## About this exercise
Every line below that has the string "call" needs to be copied.

## Given information

--------------------------------

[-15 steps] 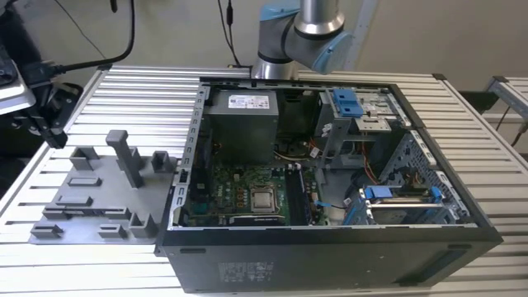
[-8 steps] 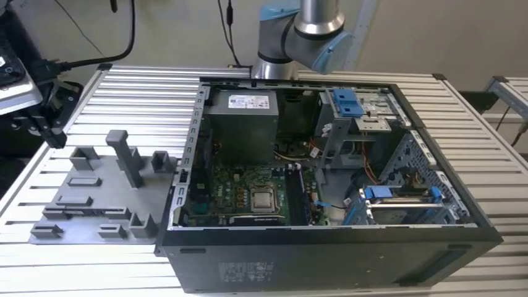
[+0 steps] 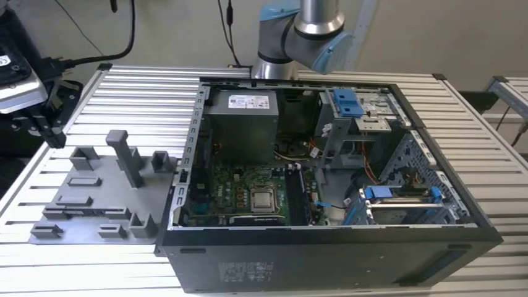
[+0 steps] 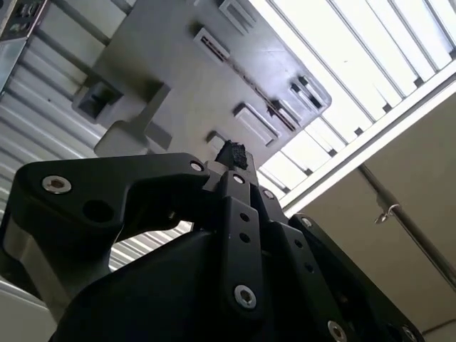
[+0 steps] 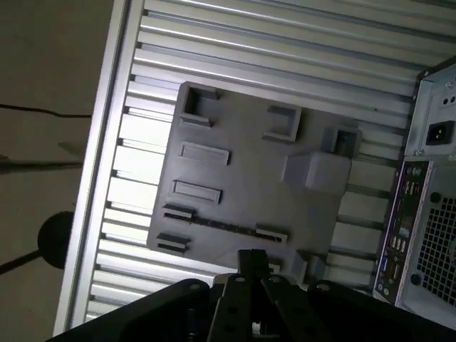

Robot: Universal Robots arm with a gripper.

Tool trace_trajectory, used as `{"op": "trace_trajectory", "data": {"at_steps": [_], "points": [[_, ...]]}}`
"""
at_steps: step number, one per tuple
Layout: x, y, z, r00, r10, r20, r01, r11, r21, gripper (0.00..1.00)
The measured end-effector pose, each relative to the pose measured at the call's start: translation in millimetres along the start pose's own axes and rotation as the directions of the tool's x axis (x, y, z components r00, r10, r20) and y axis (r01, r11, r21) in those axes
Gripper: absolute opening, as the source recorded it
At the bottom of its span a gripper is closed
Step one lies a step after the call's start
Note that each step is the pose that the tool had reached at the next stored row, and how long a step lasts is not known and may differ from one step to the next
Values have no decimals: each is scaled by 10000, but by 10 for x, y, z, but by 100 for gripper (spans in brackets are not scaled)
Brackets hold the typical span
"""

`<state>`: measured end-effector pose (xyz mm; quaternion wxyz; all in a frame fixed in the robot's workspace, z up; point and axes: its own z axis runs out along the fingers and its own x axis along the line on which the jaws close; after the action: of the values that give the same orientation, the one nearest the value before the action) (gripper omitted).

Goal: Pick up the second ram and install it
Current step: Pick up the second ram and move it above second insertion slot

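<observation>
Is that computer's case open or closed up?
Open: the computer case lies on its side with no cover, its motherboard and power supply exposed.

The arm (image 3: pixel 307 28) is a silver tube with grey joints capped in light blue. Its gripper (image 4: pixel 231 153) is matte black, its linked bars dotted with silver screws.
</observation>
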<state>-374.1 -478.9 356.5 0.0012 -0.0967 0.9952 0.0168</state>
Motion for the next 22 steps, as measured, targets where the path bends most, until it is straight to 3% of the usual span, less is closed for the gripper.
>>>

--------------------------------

## Result of the exercise
The measured end-effector pose, each relative to the pose measured at the call's start: translation in millimetres along the start pose's own axes and rotation as the directions of the tool's x axis (x, y, z components r00, r10, r20) and y axis (r01, r11, r21) in those axes
Step one lies a step after the call's start

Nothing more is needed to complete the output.